7. Miss conference calls and blame it on “bad network”

Sorry boss, woh asal mein call connect hee nai horahi thi…

 

8. Don’t meet deadlines on purpose and use the “personal issues” card.

“I’m just at a very bad place right now…”

 

9. Switch your official phone off as soon as you step out of the office.

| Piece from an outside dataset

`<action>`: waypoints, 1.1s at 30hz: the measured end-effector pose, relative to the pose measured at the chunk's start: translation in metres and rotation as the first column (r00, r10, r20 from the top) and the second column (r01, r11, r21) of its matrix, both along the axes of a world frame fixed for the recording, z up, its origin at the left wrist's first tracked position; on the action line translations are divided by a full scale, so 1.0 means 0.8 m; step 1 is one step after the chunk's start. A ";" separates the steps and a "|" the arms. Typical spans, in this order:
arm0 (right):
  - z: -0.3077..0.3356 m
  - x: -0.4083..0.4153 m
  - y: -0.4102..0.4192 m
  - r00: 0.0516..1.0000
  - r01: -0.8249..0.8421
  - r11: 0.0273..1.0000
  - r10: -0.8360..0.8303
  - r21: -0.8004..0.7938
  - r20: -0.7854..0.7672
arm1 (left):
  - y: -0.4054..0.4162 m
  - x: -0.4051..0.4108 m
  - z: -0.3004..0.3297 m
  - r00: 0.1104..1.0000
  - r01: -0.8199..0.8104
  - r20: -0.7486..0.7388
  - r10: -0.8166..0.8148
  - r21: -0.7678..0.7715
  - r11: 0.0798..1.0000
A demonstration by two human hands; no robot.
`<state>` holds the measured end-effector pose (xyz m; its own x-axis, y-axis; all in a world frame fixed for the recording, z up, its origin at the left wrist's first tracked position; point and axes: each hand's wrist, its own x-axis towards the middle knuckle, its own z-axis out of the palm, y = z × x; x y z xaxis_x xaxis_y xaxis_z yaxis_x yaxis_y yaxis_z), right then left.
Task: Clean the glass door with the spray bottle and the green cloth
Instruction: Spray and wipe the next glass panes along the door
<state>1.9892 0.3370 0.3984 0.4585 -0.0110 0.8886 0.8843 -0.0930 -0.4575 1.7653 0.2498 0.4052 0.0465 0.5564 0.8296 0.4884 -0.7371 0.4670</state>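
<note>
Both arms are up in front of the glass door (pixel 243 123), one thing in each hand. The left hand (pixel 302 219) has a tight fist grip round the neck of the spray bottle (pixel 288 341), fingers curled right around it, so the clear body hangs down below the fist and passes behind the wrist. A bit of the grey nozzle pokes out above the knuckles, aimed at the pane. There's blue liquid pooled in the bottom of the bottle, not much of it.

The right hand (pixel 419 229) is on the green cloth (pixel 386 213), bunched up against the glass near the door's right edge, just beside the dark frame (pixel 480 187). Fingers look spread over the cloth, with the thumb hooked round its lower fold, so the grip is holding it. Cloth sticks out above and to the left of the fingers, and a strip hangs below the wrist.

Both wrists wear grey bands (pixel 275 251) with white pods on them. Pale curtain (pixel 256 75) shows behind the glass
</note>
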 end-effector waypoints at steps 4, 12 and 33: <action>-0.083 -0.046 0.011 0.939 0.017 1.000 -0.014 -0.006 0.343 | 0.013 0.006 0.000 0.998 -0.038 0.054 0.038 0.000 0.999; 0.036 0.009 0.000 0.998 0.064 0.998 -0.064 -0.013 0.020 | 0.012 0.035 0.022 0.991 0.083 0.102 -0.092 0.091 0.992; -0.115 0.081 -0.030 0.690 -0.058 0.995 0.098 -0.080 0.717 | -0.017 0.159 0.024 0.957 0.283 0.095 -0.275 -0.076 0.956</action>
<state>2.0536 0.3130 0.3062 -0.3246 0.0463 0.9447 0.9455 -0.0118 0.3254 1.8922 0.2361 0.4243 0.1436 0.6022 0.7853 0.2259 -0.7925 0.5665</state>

Sure, you’ll get into trouble if something urgent comes up but hey, you haven’t really sold your soul to the company. It’s okay to be unreachable if it helps you get back at consumerism.

 

10. Act inappropriately.

…but not too inappropriately that you get fired because then you won’t be able to get a kick out of bugging your boss.

 

11. Use “aap” a lot. Like, A L O T.

Ji, aap bilkul sehi keh rahay hein. *rolls eyes*

Are there any other ideas you might have? Cuz I’m clearly out…

 

P.S. I love my boss. Or do I?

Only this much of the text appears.